= Burt Phillips =

American disc jockey, bandleader, and music promoter

Burt (or Bert) Phillips, nicknamed "Foreman", was an American disc jockey, bandleader, and music promoter in the 1940s.

Phillips was a major promoter of the music artist Spade Cooley. Beginning in 1942, he was the first to use the term Western swing, as a sub-genre of country music. He and Cooley would later have a falling out, leading to Phillips firing him.

Phillips promoted country-western barn dance programs at a string of dance halls in the Los Angeles area in the 1940s, led by the old Town Hall building, situated at 400 South Long Beach Boulevard, in Compton, California, near Long Beach, which had a capacity of around 3,000.

During World War II, Phillips hired Adolph Hofner to play at his dance halls. He also hired Jimmy Wyble.

== Sources ==
- Komorowski, Adam. Spade Cooley: Swingin' The Devil's Dream.
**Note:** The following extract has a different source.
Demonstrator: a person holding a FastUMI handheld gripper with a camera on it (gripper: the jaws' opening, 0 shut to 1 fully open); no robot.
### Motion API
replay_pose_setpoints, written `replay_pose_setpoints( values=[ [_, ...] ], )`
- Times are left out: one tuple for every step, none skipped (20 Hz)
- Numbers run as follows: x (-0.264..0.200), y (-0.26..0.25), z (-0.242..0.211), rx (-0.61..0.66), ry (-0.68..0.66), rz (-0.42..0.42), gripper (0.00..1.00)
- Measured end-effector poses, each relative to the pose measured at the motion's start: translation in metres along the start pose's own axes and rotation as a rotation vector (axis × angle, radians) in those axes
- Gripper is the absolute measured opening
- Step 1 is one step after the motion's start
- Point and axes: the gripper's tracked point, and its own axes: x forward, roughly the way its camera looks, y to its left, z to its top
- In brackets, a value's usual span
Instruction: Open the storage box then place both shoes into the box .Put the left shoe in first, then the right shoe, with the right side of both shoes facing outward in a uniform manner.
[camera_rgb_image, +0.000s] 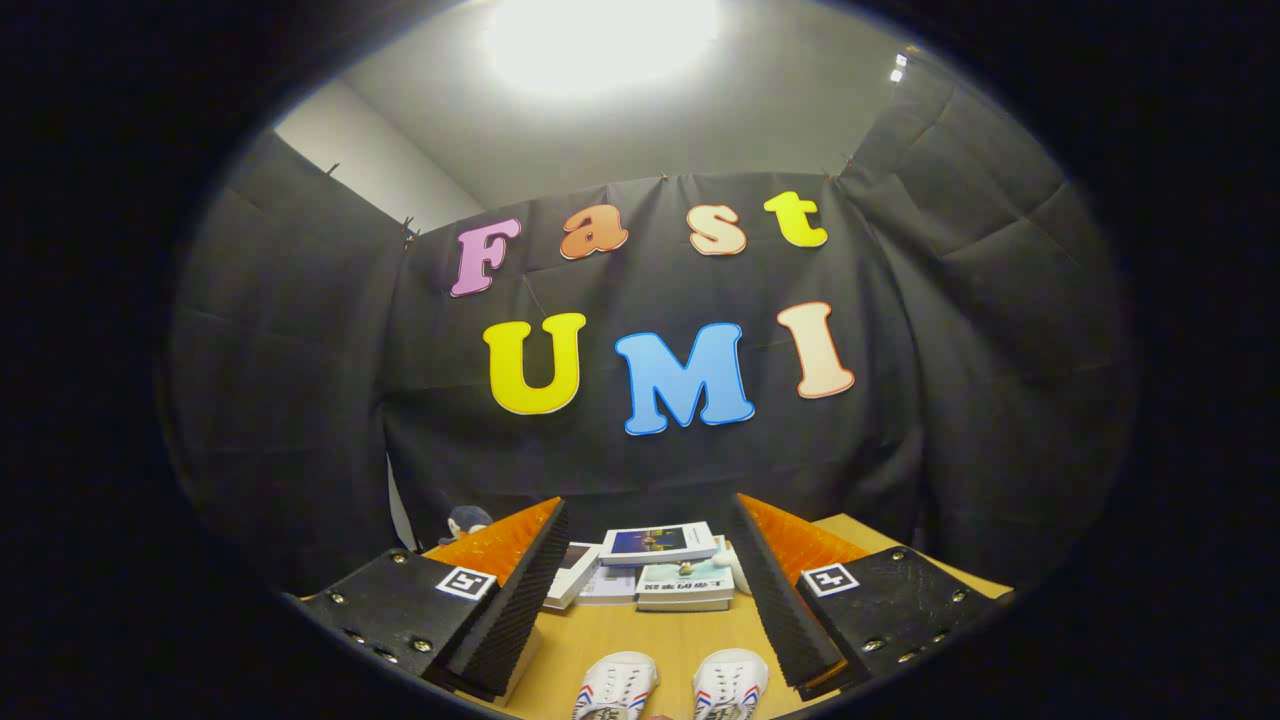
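Plainly, the gripper (650, 600) stands wide open with nothing between its fingers, held above the near part of the wooden table (650, 640). Just below and between the fingers, close to the table's near edge, sit the two white shoes side by side: one shoe (615, 685) on the left of the pair and the other shoe (732, 684) on the right, toes pointing away toward the far edge, a narrow gap between them. Only their fronts show, so which is the left shoe can only be judged from their placing.

The main risks, as I judge them: the storage box cannot be made out from here, so reaching for a shoe before the box is open would break the order. The shoes sit so close that closing on one could nudge or drag the other, or catch both. Picking the wrong shoe first, or turning it the wrong way, would spoil the uniform facing.

Further along the table, toward its far edge, lies a stack of books (660, 570), with another book (570, 575) beside it. A small dark object (468, 520) sits at the far left corner. Beyond hangs the black cloth wall (300, 400), under a pale ceiling with a bright lamp (600, 40).
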Motion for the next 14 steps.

Proper PVCD 127, 2003, booklet.
- Logsdon, Guy. "The Cowboy's Bawdy Music", in The Cowboy: Six-Shooters, Songs, and Sex, edited by Charles W. Harris and Buck Rainey. University of Oklahoma Press, 2001. ISBN 978-0-8061-1341-8.
- Compiled by staff of the Country Music Hall of Fame. The Encyclopedia of Country Music. Oxford University Press, 1998. ISBN 0-19-511671-2
- Tribe, Ivan M. Country: A Regional Exploration. Greenwood Publishing Group, 2006.
- Carlin, Richard Peter. Country Music: A Biographical Dictionary. Taylor & Francis, 2003.